• **WORK INSTRUCTION**: In full and without change, transcribe the records below.

• **DATA UNDER STUDY**:

.....

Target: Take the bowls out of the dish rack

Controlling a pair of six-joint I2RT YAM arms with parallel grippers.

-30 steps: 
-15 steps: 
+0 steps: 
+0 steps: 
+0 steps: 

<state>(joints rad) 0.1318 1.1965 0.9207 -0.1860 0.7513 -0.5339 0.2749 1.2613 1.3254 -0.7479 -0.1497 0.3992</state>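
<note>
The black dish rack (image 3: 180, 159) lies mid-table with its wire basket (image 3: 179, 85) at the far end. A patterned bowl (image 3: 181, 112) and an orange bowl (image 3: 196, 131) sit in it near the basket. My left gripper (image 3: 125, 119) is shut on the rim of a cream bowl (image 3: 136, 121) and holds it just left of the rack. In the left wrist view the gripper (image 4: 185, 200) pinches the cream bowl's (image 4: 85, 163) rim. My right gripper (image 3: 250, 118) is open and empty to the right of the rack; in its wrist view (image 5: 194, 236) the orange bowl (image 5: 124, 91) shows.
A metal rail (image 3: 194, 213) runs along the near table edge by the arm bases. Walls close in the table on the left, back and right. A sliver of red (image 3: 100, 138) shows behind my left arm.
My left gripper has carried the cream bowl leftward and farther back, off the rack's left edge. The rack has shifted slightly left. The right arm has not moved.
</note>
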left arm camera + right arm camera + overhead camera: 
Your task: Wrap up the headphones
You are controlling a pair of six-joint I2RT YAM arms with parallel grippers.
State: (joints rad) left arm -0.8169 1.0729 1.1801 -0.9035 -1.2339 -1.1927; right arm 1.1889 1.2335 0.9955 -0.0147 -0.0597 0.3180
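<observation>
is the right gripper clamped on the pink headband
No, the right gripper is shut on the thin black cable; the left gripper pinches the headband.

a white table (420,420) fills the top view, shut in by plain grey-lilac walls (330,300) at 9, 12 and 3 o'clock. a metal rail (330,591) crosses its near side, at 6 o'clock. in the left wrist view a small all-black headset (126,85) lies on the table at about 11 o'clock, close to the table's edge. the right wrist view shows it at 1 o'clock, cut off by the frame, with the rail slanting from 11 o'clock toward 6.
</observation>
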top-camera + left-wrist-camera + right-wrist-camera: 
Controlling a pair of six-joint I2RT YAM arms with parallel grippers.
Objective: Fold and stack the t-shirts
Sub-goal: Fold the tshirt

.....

• **YOUR RESPONSE**:
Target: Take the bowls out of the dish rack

Controlling a pair of six-joint I2RT YAM arms with parallel grippers.

-30 steps: 
-15 steps: 
+0 steps: 
+0 steps: 
+0 steps: 

<state>(joints rad) 0.1318 1.1965 0.9207 -0.1860 0.7513 -0.5339 0.2749 1.2613 1.3254 -0.7479 -0.1497 0.3992</state>
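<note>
The black dish rack (image 3: 180, 159) lies mid-table with its wire basket (image 3: 179, 85) at the far end. A patterned bowl (image 3: 181, 112) and an orange bowl (image 3: 196, 131) sit in it near the basket. My left gripper (image 3: 125, 119) is shut on the rim of a cream bowl (image 3: 136, 121) and holds it just left of the rack. In the left wrist view the gripper (image 4: 185, 200) pinches the cream bowl's (image 4: 85, 163) rim. My right gripper (image 3: 250, 118) is open and empty to the right of the rack; in its wrist view (image 5: 194, 236) the orange bowl (image 5: 124, 91) shows.
A metal rail (image 3: 194, 213) runs along the near table edge by the arm bases. Walls close in the table on the left, back and right. A sliver of red (image 3: 100, 138) shows behind my left arm.
My left gripper has carried the cream bowl leftward and farther back, off the rack's left edge. The rack has shifted slightly left. The right arm has not moved.
</note>
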left arm camera + right arm camera + overhead camera: 
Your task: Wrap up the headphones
You are controlling a pair of six-joint I2RT YAM arms with parallel grippers.
State: (joints rad) left arm -0.8169 1.0729 1.1801 -0.9035 -1.2339 -1.1927; right arm 1.1889 1.2335 0.9955 -0.0147 -0.0597 0.3180
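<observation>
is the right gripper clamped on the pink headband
No, the right gripper is shut on the thin black cable; the left gripper pinches the headband.

a white table (420,420) fills the top view, shut in by plain grey-lilac walls (330,300) at 9, 12 and 3 o'clock. a metal rail (330,591) crosses its near side, at 6 o'clock. in the left wrist view a small all-black headset (126,85) lies on the table at about 11 o'clock, close to the table's edge. the right wrist view shows it at 1 o'clock, cut off by the frame, with the rail slanting from 11 o'clock toward 6.
</observation>
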top-camera + left-wrist-camera + right-wrist-camera: 
Controlling a pair of six-joint I2RT YAM arms with parallel grippers.
Objective: Fold and stack the t-shirts
Sub-goal: Fold the tshirt

The answer, as written, is complete.